--- Aim of the task ---
How many lines below include the word "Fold"? State that number and nothing else.

##### Information shown

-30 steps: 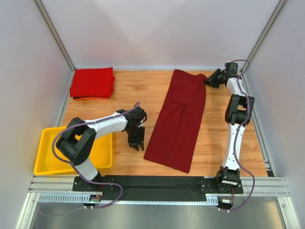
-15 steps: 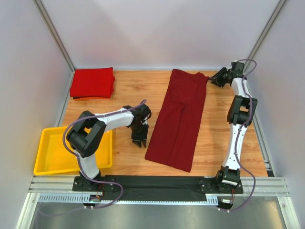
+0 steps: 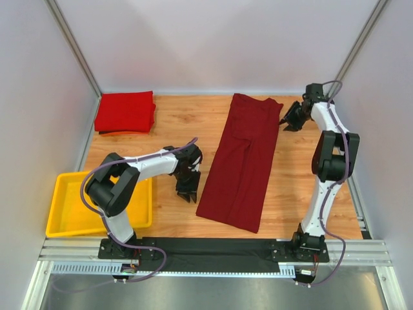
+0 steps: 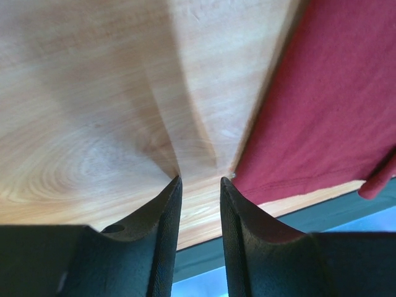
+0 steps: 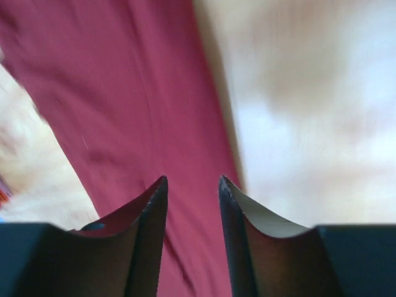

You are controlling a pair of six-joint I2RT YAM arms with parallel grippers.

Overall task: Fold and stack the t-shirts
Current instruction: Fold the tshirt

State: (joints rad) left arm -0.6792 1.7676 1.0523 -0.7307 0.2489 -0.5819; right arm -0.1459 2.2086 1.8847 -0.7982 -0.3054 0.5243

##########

--- Answer area ---
2